My intuition tells me that objects traveling through the air would meet more resistance when there is more moisture in the air. It turns out that my intuition is wrong. It still doesn’t make sense to me but apparently humid air is less dense. And this applies to baseball specifically because the belief is that there are more home runs in the latter half of the season because many parks are in humid areas (east coast bias) and as the summer progresses it gets hotter and hotter and more and more humid. A lot of this is purely anecdotal: “The ball’s really going to start flying out of the park as the weather heats up” and other such nonsense from the mouths of the talking heads we’re forced to listen to while watching a game.

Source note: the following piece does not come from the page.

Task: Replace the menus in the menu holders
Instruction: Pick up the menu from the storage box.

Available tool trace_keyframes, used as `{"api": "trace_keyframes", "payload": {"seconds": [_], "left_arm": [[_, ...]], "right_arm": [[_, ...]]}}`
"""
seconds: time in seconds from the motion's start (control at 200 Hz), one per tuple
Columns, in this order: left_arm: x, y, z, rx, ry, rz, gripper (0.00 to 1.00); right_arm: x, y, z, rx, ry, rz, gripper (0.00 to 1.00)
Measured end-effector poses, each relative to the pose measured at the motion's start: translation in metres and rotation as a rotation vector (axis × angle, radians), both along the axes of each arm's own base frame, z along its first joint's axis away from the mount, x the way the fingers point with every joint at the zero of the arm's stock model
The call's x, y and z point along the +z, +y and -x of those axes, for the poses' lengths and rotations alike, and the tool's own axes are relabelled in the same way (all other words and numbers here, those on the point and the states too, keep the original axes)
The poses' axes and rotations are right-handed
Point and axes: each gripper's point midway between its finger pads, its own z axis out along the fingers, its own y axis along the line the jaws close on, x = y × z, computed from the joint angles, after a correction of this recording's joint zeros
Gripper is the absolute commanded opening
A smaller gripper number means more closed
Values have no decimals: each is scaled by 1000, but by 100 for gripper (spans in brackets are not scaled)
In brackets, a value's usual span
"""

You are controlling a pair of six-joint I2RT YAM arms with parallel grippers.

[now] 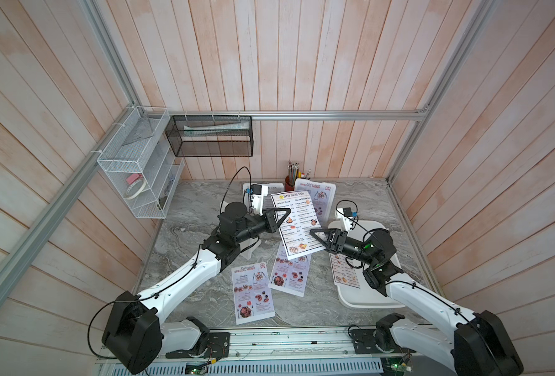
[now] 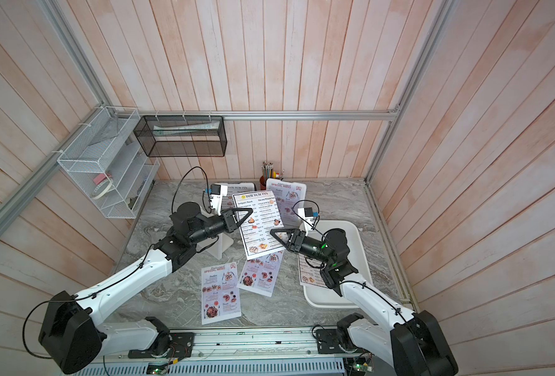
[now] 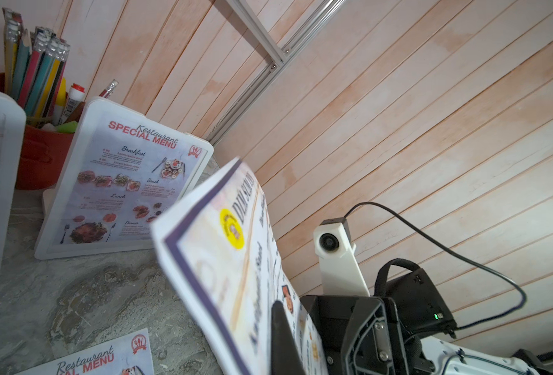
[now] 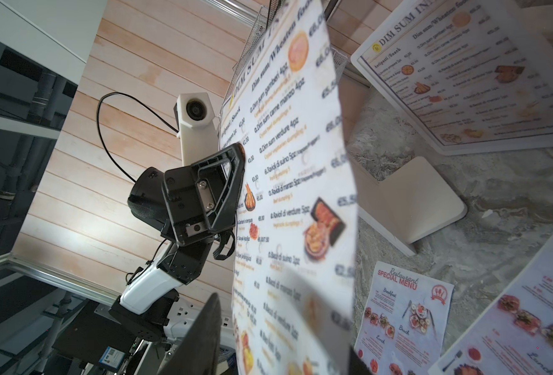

Anyway, after seeing this post at Revolution Analytics I wanted to use the calendar heat map function created by Paul Bleicher. (source code is available here) And it seemed like a really fitting opportunity to look at how cumulative daily home runs fluctuated over the course of the MLB season. Based on the science behind the humidity factor you would imagine that there would be a, somewhat, obvious increasing trend at least until it starts to cool off at the end of September. Here is how that data looks in one of these calendar heat maps.

From this perspective I’m seeing home run heavy days sprinkled all over the course of the season. The only conclusion that I can come to is that 1) obviously the science is right but the sample size is too small on a daily basis not to be skewed by one big game and 2) the announcers that perpetuate these myths are just parroting each other with no actual check on what comes out of their pie-holes.